Los materiales contenidos en un cartucho de tóner son perfectamente reciclables si se gestionan de forma correcta. Así lo acredita un análisis realizado por Recyclia a traves de sus fundaciones Ecoasimelec, Ecofimática y Ecolum. La gestión de los cartuchos de impresión es un claro modelo de economía circular en el entorno de los residuos electrónicos.

Un kilogramo de cartuchos genera 442,4 gramos de plástico, 387,3 de hierro, 129,3 de polvo de tóner y 41 de aluminio que pueden emplearse en la fabricación de nuevos productos y el polvo de tóner en valorización energética. Otras opciones de reutilización de este polvo incluyen su uso en pinturas reflectantes o para asfaltado de carreteras.

Estos datos confirman el rápido desarrollo de la tecnología de reciclaje para cartuchos de impresión, considerados aparatos electrónicos y cuyo reciclaje es obligatorio para sus fabricantes desde el 15 de agosto de 2018.
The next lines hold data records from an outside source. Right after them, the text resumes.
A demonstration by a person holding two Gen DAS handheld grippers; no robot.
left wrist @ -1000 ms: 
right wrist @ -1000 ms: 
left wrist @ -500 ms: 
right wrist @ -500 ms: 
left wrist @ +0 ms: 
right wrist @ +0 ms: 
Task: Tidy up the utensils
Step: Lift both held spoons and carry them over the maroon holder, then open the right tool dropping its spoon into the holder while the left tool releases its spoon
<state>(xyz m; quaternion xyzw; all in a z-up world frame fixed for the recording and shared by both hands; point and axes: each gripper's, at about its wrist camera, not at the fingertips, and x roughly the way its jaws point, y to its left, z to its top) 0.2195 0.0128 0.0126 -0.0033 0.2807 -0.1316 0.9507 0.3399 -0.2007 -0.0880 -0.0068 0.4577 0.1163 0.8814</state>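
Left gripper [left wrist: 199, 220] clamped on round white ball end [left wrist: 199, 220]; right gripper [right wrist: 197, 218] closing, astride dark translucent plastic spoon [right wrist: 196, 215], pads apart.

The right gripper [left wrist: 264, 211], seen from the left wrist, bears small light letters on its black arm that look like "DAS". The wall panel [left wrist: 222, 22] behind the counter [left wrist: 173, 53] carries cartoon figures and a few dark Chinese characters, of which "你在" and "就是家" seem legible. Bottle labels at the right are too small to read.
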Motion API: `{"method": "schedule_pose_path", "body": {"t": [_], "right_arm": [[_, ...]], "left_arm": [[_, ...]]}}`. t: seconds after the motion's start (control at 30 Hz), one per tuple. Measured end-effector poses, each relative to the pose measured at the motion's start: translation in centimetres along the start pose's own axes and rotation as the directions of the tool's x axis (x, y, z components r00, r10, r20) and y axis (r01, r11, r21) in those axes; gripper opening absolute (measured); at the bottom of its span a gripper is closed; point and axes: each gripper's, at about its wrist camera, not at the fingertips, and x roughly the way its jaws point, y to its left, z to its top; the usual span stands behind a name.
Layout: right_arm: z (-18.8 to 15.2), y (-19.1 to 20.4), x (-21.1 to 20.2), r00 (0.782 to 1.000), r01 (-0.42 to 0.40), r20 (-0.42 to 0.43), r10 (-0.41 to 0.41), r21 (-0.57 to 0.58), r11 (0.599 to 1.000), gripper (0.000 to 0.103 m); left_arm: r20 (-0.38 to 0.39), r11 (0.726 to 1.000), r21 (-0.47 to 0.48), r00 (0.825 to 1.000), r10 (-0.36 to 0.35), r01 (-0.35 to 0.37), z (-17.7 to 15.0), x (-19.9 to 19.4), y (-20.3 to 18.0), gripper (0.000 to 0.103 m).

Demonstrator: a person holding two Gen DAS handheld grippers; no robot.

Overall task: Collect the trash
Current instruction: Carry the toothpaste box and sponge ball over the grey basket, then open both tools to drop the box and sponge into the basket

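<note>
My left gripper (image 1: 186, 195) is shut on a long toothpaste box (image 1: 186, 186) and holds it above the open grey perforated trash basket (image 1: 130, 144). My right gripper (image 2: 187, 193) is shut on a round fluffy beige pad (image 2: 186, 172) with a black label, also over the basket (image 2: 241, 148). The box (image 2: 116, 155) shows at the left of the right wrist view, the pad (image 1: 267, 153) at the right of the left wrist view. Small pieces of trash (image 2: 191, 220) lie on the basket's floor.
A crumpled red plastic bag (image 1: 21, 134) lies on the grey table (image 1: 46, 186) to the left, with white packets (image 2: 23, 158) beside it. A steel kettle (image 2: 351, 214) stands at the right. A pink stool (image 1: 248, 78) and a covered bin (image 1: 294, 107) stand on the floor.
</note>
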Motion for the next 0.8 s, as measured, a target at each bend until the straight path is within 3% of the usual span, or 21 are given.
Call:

Con carácter previo a la entrega en vigor de la obligación de reciclar estos consumibles, Recyclia puso en marcha Tragatóner/Tragatinta, configurándose como la primera iniciativa en España para recoger y gestionar los cartuchos de tóner y tinta de las impresoras. Desde entonces, está realizando un gran esfuerzo para acercar los contenedores a los usuarios, procediendo a su instalación en empresas, organismos públicos o privados y distribuidores que pueden solicitar su recogida a través de una plataforma electrónica.